## [Instructions for the task]
Render every line of the data exactly as written, and leave out the pictures.

########################################

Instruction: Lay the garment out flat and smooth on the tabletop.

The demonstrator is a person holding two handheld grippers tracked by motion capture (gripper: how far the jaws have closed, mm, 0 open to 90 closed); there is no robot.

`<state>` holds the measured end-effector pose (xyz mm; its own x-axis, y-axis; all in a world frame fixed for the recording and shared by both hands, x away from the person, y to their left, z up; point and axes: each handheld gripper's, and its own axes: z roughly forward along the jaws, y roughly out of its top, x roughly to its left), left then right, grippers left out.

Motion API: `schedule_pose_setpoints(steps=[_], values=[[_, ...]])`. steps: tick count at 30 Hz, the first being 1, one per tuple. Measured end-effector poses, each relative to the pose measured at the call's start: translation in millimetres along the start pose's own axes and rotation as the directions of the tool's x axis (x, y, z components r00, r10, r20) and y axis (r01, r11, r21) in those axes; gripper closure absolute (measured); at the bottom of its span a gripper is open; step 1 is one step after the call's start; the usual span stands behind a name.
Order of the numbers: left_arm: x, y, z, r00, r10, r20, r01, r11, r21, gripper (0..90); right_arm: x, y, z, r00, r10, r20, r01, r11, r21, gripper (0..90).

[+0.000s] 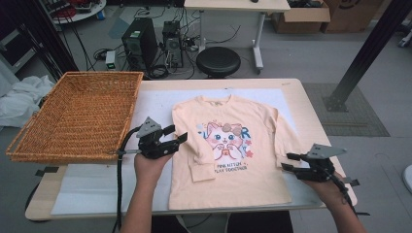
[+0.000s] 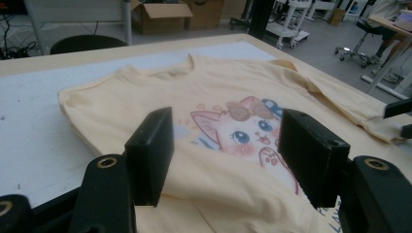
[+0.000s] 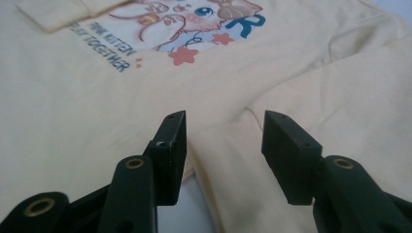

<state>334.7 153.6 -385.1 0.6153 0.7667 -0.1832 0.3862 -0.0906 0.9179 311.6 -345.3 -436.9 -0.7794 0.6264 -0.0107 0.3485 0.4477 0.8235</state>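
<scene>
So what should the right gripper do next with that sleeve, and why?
Probably ease the right gripper forward and close on the unfolded sleeve. Its jaws stand open at the cuff, gripping nothing, while the other sleeve already lies folded across the shirt.

Two black hand-held tools, the left gripper and the right gripper, each carry a grey three-cornered plate on top and a pair of flat, blocky black jaws. Brass-coloured rings mark the joints at the jaw bases. A thick black cable trails from the left tool; both forearms are bare.
</scene>
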Motion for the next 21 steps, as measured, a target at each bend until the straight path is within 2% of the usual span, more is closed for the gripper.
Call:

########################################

## [Written answer]
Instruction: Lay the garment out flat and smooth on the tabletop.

The demonstrator is a person holding two handheld grippers tracked by motion capture (gripper: how far the jaws have closed, mm, 0 open to 90 closed); there is no robot.

`<state>` holds the measured end-effector pose (xyz mm; its own x-axis, y-axis; all in a world frame fixed for the recording and shared by both hands, x away from the person, y to their left, z up; point and axes: each handheld gripper's, and its own axes: z roughly forward along the jaws, y roughly out of its top, x roughly to its left), left then right, grippers left out.

Motion API: `schedule_pose_setpoints(steps=[_], values=[[_, ...]])`. steps: tick count at 30 Hz, the first being 1, one per tuple. Measured end-effector poses, each relative to the pose measured at the call's start: translation in millimetres along the start pose's own axes and rotation as the directions of the tool's x axis (x, y, z components r00, r10, r20) and y axis (r01, r11, r21) in those axes; gripper closure absolute (measured); at the bottom of its span a gripper is open; step 1 is one step after the call's start; the usual span stands behind a name.
Order of the numbers: left_arm: x, y, z, r00, r10, r20, r01, r11, r21, gripper (0..90); right_arm: x, y, z, r00, r10, r20, r01, r11, r21, gripper (0..90).

[+0.000s] 
[+0.000s] 
[+0.000s] 

<state>334.7 153.6 -385.1 0.6153 0.7667 -0.1832 0.3862 -0.0906 0.9179 311.6 -345.3 -436.9 -0.7794 0.6264 -0.0107 0.3485 0.4477 0.8235</state>
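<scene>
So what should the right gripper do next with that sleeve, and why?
Probably ease the right gripper forward and close on the unfolded sleeve. Its jaws stand open at the cuff, gripping nothing, while the other sleeve already lies folded across the shirt.

Two black hand-held tools, the left gripper and the right gripper, each carry a grey three-cornered plate on top and a pair of flat, blocky black jaws. Brass-coloured rings mark the joints at the jaw bases. A thick black cable trails from the left tool; both forearms are bare.
</scene>
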Motion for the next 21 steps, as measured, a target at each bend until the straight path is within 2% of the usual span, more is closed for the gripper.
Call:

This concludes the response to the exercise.